My dad asked me the other day how this time of year makes me feel. The truth is, when I hear even the word November, thousands of tiny synapses fire through my nerves. It would be impossible to properly describe to you how this time of year truly makes me feel.

But I’ll try . . .

I was born on November 2nd, 1985.

Every year even through High School I would anticipate November’s coming. I’m honestly not much of a birthday person, but there is something special about your mom bringing in a cookie cake for the entire class when you’re in elementary school, or getting to plan a special outing with your friends when you’re in middle school and high school. My very last birthday spent with Amanda (my late wife), she threw a surprise party at our house and invited all of our closest friends to welcome me into year 30. I can’t remember feeling more loved and cared for up to that moment.
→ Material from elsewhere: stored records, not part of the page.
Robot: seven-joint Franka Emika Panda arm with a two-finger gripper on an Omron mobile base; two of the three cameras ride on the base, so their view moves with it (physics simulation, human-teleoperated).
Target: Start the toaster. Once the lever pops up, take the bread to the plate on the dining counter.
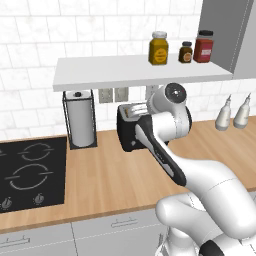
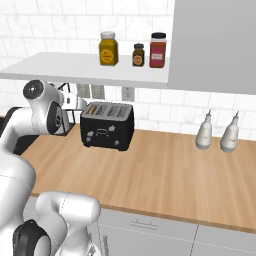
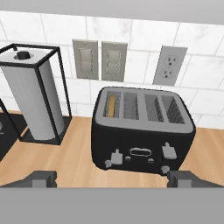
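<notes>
Now: tool lined up on the toaster, lever not yet pressed

You have the tool (image 3: 112,178) hanging in front of the black boxy toaster with rounded corners (image 3: 142,131), its two dark finger tips spread as wide as they go, one at each lower corner of the hand view, with nothing between them. Just beyond them, the toaster stands on the light-wood worktop (image 3: 74,153) against the white-tiled wall, front face toward you. Two pale levers sit on that face; the left lever (image 3: 116,156) is below the slot that holds the thin tan slice of bread (image 3: 112,106), which stands on edge in the leftmost slot. Both levers look up, so the first step, starting the toaster, seems to be in hand. Your next move likely calls for bringing a finger tip onto the left lever and pushing it down. Beside the toaster to the left stands the white paper-towel roll in its black wire frame (image 3: 34,98); behind are the grey wall switches and outlet (image 3: 113,61).
</notes>
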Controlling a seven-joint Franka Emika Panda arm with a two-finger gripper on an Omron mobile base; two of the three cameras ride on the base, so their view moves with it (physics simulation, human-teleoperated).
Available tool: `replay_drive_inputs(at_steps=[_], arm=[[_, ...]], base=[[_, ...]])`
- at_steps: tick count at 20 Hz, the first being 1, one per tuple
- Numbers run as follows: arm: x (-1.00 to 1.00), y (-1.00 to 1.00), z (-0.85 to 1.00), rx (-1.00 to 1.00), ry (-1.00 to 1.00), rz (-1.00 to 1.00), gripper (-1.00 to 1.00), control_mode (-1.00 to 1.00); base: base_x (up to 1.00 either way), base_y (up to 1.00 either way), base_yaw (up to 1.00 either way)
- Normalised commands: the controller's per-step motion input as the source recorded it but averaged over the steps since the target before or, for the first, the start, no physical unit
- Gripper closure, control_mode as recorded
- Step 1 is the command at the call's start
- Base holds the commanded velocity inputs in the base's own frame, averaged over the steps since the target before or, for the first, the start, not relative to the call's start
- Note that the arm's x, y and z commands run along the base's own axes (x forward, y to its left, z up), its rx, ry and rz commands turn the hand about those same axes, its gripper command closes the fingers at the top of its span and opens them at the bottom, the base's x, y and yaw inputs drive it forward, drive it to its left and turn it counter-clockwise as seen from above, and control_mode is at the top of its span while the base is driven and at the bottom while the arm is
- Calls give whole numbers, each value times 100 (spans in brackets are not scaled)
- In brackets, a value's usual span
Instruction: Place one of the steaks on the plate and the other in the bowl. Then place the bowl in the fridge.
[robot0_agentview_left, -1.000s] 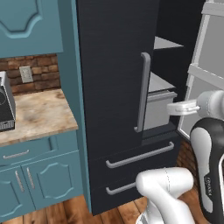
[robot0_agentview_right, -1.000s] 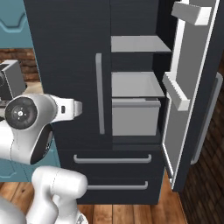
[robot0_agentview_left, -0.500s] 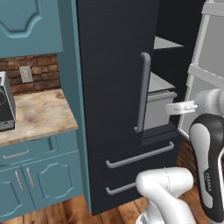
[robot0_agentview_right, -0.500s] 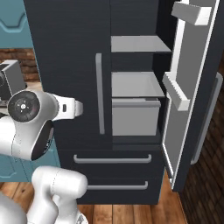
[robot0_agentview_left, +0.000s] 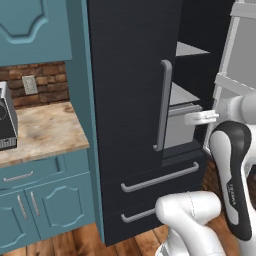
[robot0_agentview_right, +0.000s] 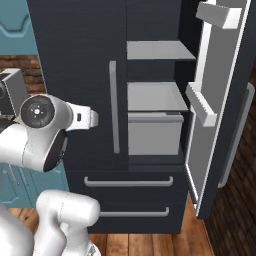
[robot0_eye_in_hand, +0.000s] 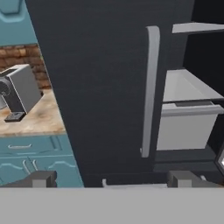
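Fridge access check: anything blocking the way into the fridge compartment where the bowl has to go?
Nothing visible blocks it. The fridge has its right door swung wide, exposing grey shelves and a drawer bin. The left door is shut. The open gripper faces that shut door, holding nothing.

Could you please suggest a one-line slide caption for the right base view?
Fridge with its right door swung open, showing grey shelves and a drawer.
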Motion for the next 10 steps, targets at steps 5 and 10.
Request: replay_drive_inputs(at_steps=[5, 10], arm=[[61, -18, 0, 5, 4, 1, -100, -100], [53, -26, 0, 3, 14, 5, -100, -100]], base=[[0, 0, 0], [0, 0, 0]])
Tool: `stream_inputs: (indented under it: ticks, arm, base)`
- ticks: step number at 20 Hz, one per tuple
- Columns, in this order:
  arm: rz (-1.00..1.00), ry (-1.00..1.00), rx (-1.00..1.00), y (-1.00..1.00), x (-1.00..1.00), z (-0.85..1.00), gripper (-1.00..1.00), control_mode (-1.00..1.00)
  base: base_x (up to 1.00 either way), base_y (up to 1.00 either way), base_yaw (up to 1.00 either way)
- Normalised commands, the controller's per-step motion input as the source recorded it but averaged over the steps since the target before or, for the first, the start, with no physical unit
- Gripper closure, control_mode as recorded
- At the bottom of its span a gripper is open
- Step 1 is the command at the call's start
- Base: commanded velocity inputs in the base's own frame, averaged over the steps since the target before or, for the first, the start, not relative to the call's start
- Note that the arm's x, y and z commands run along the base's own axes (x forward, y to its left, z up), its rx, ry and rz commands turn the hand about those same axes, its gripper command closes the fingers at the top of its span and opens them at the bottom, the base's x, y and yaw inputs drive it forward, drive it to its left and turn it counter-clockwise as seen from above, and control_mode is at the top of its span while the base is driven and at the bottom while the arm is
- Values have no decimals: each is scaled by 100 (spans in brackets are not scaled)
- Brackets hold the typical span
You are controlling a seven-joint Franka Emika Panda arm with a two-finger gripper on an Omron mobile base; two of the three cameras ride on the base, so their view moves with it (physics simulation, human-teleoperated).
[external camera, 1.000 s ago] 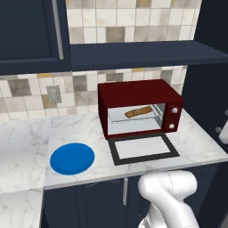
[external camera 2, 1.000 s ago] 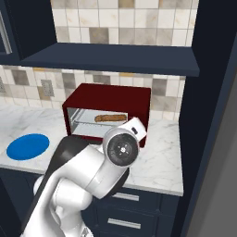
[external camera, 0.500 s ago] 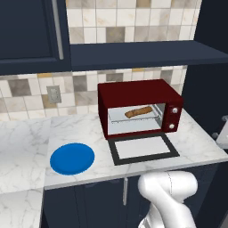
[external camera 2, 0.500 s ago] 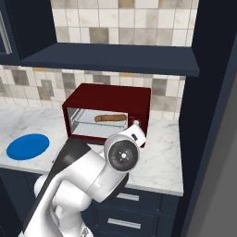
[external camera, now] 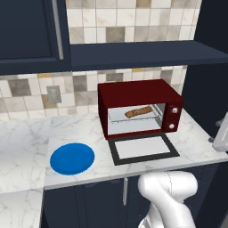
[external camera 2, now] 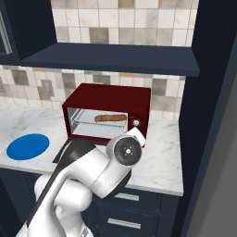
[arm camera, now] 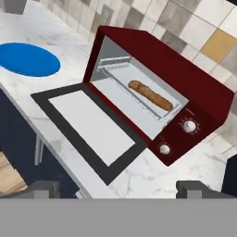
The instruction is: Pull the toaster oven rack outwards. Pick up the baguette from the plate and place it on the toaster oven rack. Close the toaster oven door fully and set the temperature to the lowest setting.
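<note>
Gripper: we see its two dark fingertips standing far apart at the bottom of the hand view, with nothing between them; the claw is wide and holds nothing.

Gripper position: we find it back from the counter edge, in front of the oven and above the level of the worktop, looking down at a slant onto the open front.

Arm: we see it folded low in front of the cabinets in the right base view, its round white wrist joint raised before the oven's right lower corner. In the left base view its white elbow sits below the counter edge.

Toaster oven door: we see it fully open, lying flat on the counter in front of the cavity, glass pane up, black frame all round.

Toaster oven: dark red, standing on the marble counter against the tiled wall, two pale knobs one above the other on its right panel.

Toaster oven rack: we see the light-grey shelf inside the cavity, at about mid height.

Baguette: it lies along the rack, inside the oven, nearer the knob side.

Plate: bright blue, bare, on the counter to the left of the open door and apart from it.

Counter: white marble, running left from the oven.
</note>
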Motion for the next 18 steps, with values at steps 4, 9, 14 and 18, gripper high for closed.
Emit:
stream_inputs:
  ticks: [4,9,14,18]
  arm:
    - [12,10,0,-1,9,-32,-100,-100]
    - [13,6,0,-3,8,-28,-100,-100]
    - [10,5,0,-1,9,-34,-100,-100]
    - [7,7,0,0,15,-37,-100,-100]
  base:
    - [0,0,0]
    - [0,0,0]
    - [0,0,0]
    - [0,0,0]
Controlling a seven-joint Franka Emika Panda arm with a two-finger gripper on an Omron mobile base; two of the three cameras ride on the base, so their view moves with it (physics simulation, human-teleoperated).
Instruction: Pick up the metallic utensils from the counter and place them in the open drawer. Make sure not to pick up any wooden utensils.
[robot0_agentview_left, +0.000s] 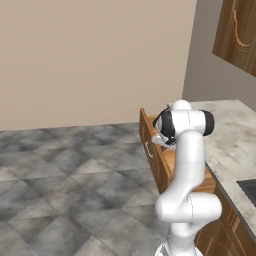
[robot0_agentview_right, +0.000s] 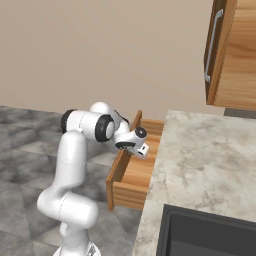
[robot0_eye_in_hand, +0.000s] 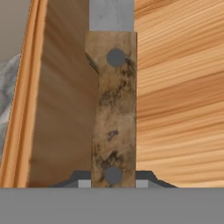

Amanda and I started our dating relationship this time of year. We met on October 1st, 2005 where we hung out for a week, but we didn’t see each other again until mid-November. This is when she met my family, they fell in love with her, and our relationship began to burgeon.

I remember the next November visiting Amanda in college in Florida over Thanksgiving week and telling her “I love you” for the very first time. We weren’t allowed to talk in their school library so I passed her notes through the shelves as we perused the aisles. Although she didn’t say it back to me until the week of Christmas that year, we still held that as a milestone moment in our dating story.

After we married, she and I left where we had grown comfortable and secure in Greenville, South Carolina, packed up a moving truck and followed God’s call to moved to Indianapolis to start Resonate Church on November 11th, 2011.

We got pregnant with Weston in early November 2013.

And then, on November 10th, 2015 our home was broken into by three young men and Amanda (and our unborn 2nd child) was murdered. She was pronounced officially deceased on November 11th, 2015 — exactly 4-years to the day that we uprooted our entire lives to follow God’s call.

Let me pause right here to say that at this moment in my life, November could have — and frankly should have — cast a foreboding cloud over me. If this was the end of my story, even the word “November” would cause me to shudder. It would send horrifying triggers through every fiber of my being. As November comes barreling toward us every year, I would probably make provisions to wall myself off, hole myself up, and push away from any and all social interaction. And this is exactly what many people I interact with do. Along with milestones, seasons, and anniversaries, they anticipate the pain they believe they’re going to feel before they ever actually feel it. This undoubtedly causes an exacerbation of that pain.

Please don’t misunderstand me. November to me can still at times seem tinted with of darkness and shrouded by intermittent sharp twinges of pain. But I refuse to let the enemy steal the many beautiful memories I once held about November (and all the other months I shared with Amanda) through this earth-shattering tragedy that has bifurcated our lives. When I’m able for just a moment just step back and take an objective look at everything I recognize that to let the enemy have a claim over November would be simply tragic. Because up until November 11th, 2015, this month was full of so much joy.

And God in his goodness has peppered even more joyful experiences into my Novembers since then.

Many of you have followed our story and read my blog as I shared some of the deep soul-wrestling I underwent to find healing through losing my best friend and unborn baby girl.

Over the course of 2016 I felt God’s nudge to not sit back on my heals and let November just come to me. While I would never be able to get Amanda back, I felt The Lord whisper to me that He had given me the power to take back what the enemy had stolen from me in the spiritual realm. I could seize joy again. I could choose to worship. I could decide to be grateful. I could resolve to heal. By His Spirit I could overcome.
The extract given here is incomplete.